I'm trying to batch-process a couple of XML files through a python script, with the XML files having line breaks in some of their attributes like so:
<?xml version='1.0' encoding='UTF-8'?>
<xml>
<test value="This is
a test
with line breaks
"/>
</xml>
However, I noticed that line breaks within attributes are removed when parsing this file. For example, the following script:
import lxml.etree as ET
with open("input.xml", "r", encoding="utf-8") as f:
source = ET.parse(f)
root = source.getroot()
dest = ET.ElementTree(root)
dest.write("output.xml", encoding="utf-8", xml_declaration=True)
would produce the following output file:
<?xml version='1.0' encoding='UTF-8'?>
<xml>
<test value="This is a test with line breaks "/>
</xml>
While this seems to be in line with W3Cs recommendations as per this related answer, is there a way to use xml.etree
or lxml.etree
for modifying the XML file without removing those line breaks?
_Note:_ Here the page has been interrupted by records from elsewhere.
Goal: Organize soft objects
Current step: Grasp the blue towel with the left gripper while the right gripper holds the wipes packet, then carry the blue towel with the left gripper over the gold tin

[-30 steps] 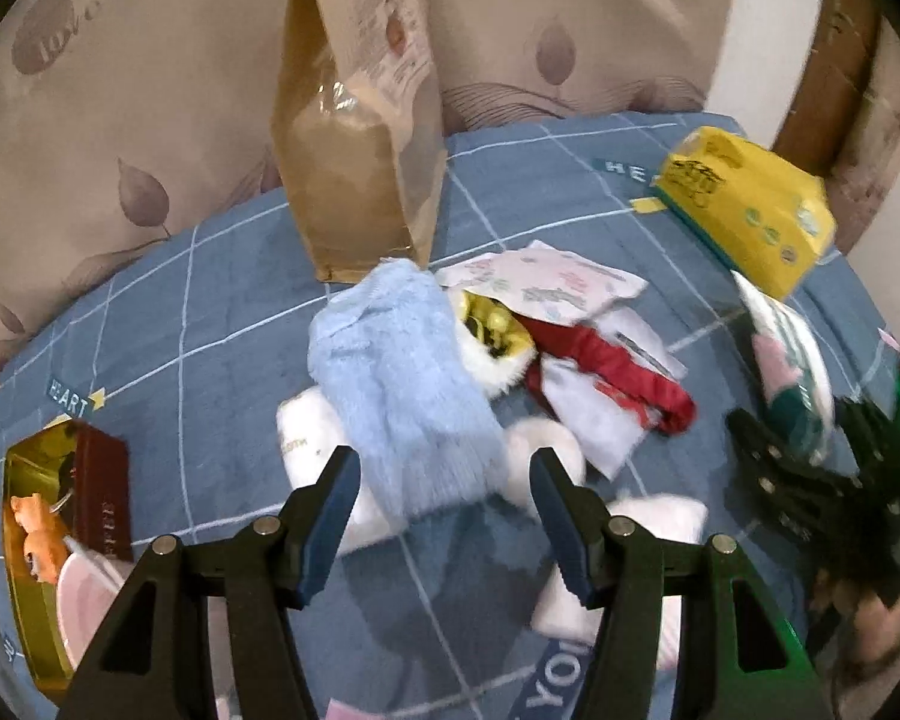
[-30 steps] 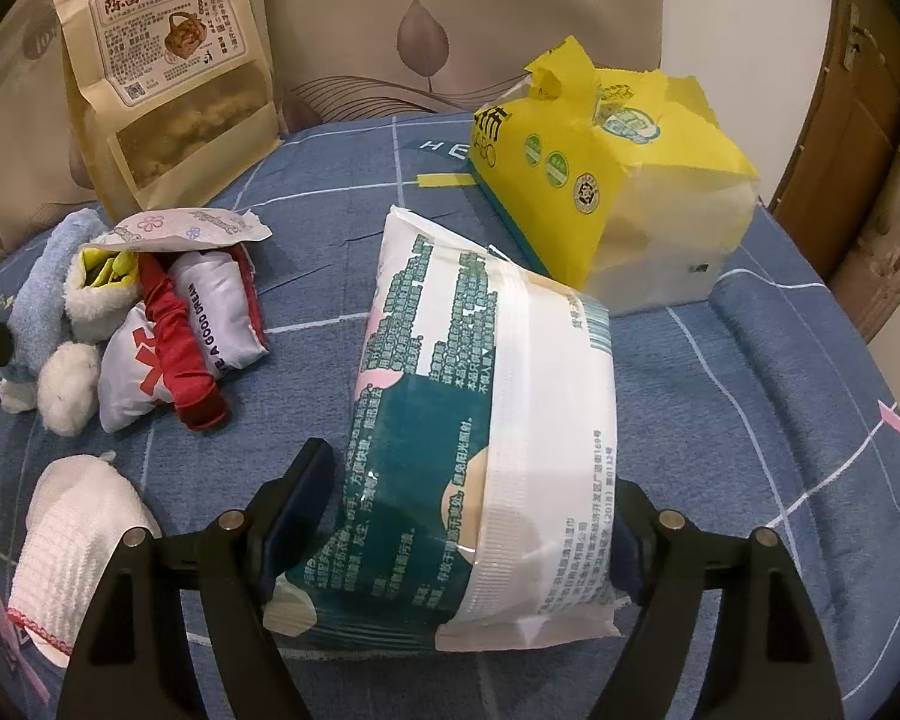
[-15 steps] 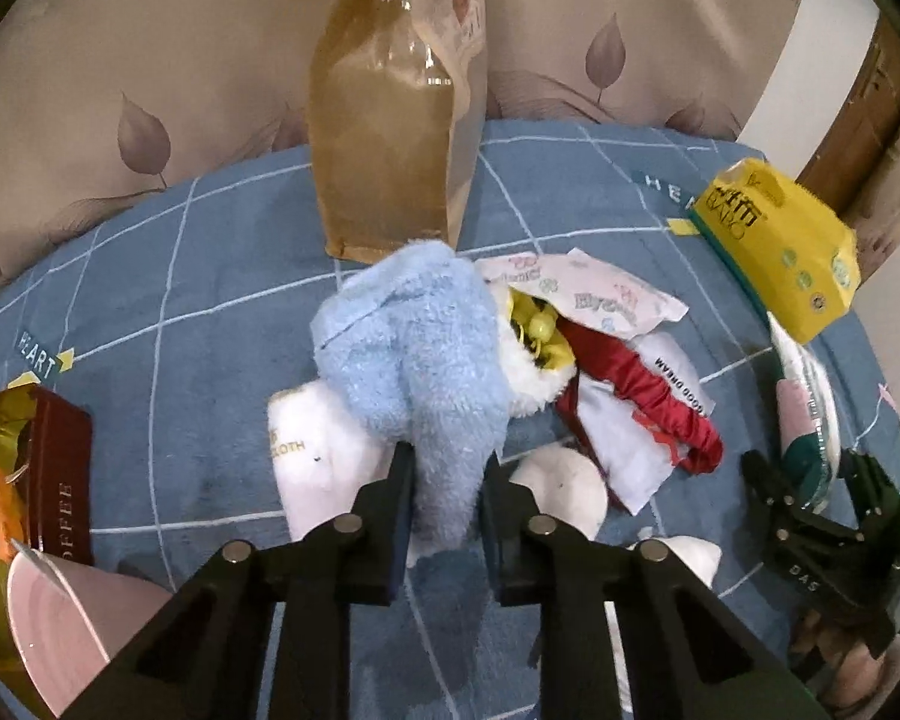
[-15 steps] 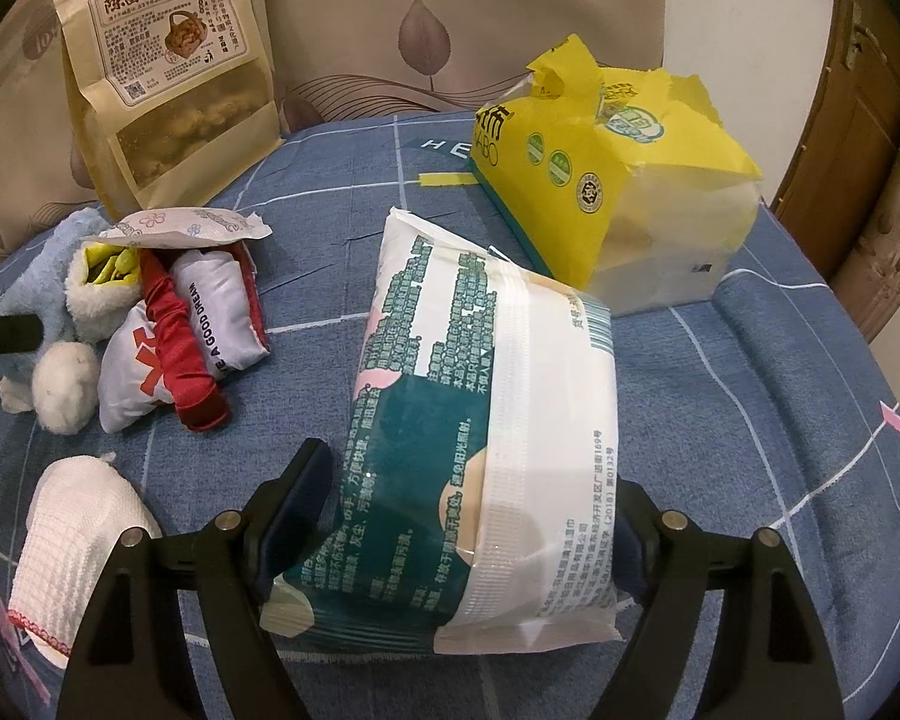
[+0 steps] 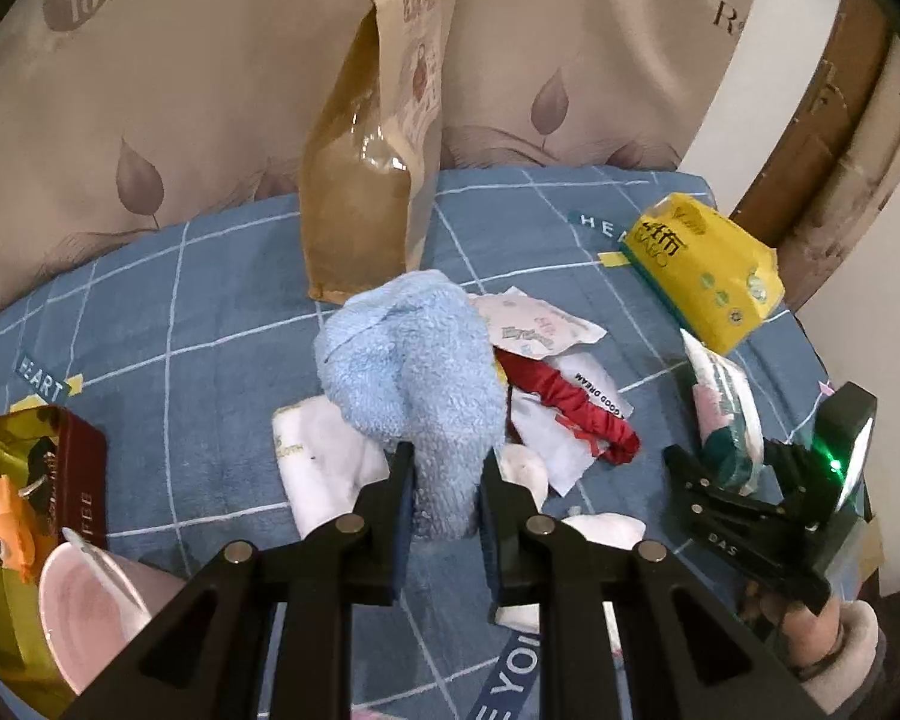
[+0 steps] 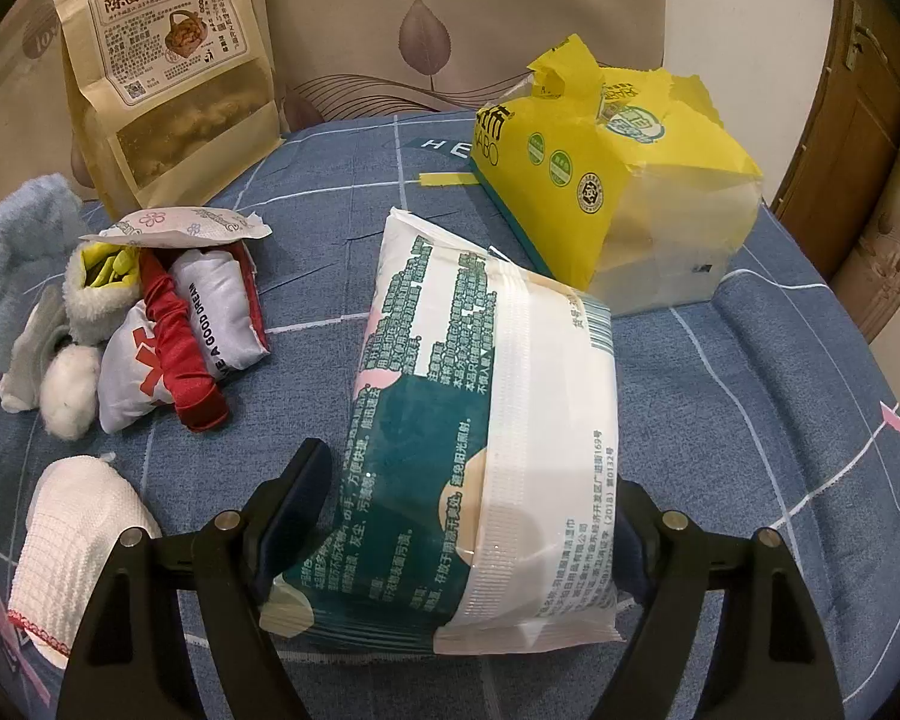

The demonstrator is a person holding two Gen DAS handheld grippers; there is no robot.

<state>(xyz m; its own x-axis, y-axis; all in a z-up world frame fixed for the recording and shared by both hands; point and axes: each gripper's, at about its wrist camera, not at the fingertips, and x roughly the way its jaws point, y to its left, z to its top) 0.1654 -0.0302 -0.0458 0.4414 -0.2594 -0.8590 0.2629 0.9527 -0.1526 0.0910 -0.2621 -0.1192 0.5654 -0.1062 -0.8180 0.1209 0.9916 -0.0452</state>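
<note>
A fluffy light-blue cloth [image 5: 414, 360] rises out of the pile in the middle of the blue checked bedspread [image 5: 198, 324]. My left gripper [image 5: 447, 480] is shut on its lower end, and the cloth hangs bunched above the fingers. The same blue cloth [image 6: 12, 240] shows at the far left of the right wrist view. My right gripper [image 6: 468, 480] is shut on a white-and-teal wipes pack [image 6: 486, 420], its right finger hidden behind the pack. From the left wrist view the right gripper [image 5: 726, 480] holds that pack [image 5: 723, 402] on edge.
A tall brown snack bag [image 5: 366, 180] stands behind the pile and a yellow tissue pack [image 6: 600, 180] lies at the back right. A red band [image 6: 180, 348], small white pouches and a white knitted cloth [image 6: 72, 534] lie around. A gold-and-red tin [image 5: 24, 468] and pink cup [image 5: 84, 606] sit left.
My left gripper's jaws went from wide open to shut on the blue cloth and then rose, pulling the cloth up off the pile. The right gripper and its pack have stayed put.
</note>
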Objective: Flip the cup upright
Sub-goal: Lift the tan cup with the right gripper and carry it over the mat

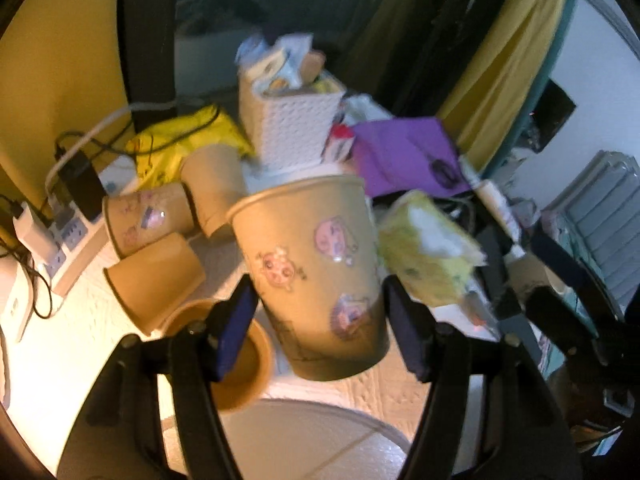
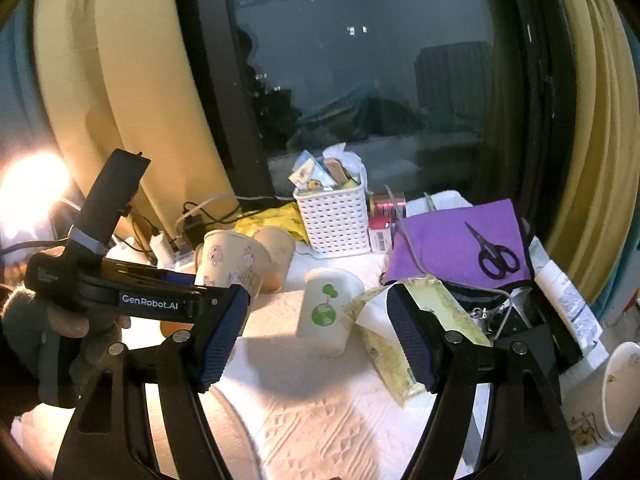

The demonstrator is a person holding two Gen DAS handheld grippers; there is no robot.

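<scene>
Both fingers of my left gripper (image 1: 320,320) pinch the sticker cup (image 1: 316,276), rim up, tilted; my right gripper (image 2: 318,340) gapes empty before the white cup (image 2: 328,312).

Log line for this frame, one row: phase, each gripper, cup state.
phase: mid-flip | left gripper: around stickered brown cup, cup off table, tilted | right gripper: open, empty | white cup: mouth-down on table

I'm seeing my left gripper (image 2: 224,300) wearing black plastic, a white "GenRobot.AI" mark and a grey band; my right gripper (image 2: 318,344) is showing ribbed blue pads (image 2: 410,344), silver screws, black arms.
</scene>
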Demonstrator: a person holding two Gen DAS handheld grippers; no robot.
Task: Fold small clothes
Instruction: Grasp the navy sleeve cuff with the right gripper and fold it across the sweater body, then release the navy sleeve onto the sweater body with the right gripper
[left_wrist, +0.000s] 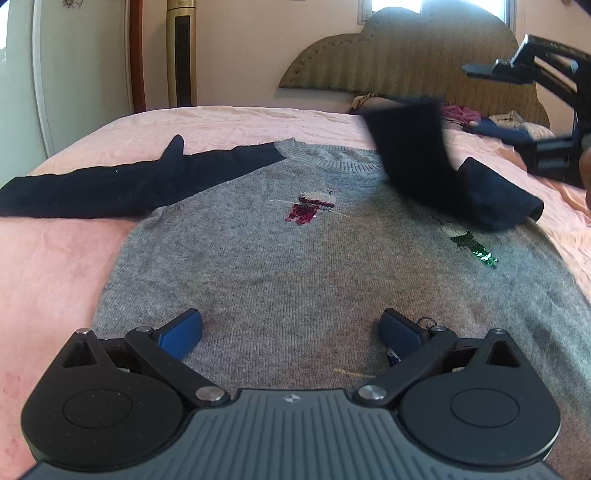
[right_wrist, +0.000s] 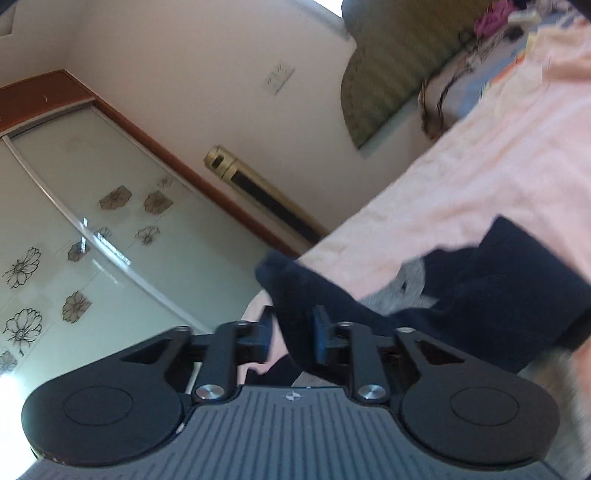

One dirty hack what I think could be with bs4:
import re
from bs4 import BeautifulSoup
# Read XML as text
with open("input.xml", encoding="utf-8") as f:
xml_text = f.read()
# extract attributevalue per regex and store it e.g. in a dict key, value
match = re.search(r'value="(.*?)"', xml_text, re.DOTALL)
raw_value = match.group(1) if match else None
print("Raw string: ", repr(raw_value))
print()
# Parse your xml (replace attribute by placeholder e.g. key if necessary))
soup = BeautifulSoup(xml_text, "xml")
test_tag = soup.find("test")
# reset attributvalue from dict
if raw_value is not None:
test_tag["value"] = raw_value
# result
print(soup.prettify())
Output:
Raw string: 'This is\n a test\n\n with line breaks\n '
<?xml version="1.0" encoding="utf-8"?>
<xml>
<test value="This is
a test
with line breaks
"/>
</xml>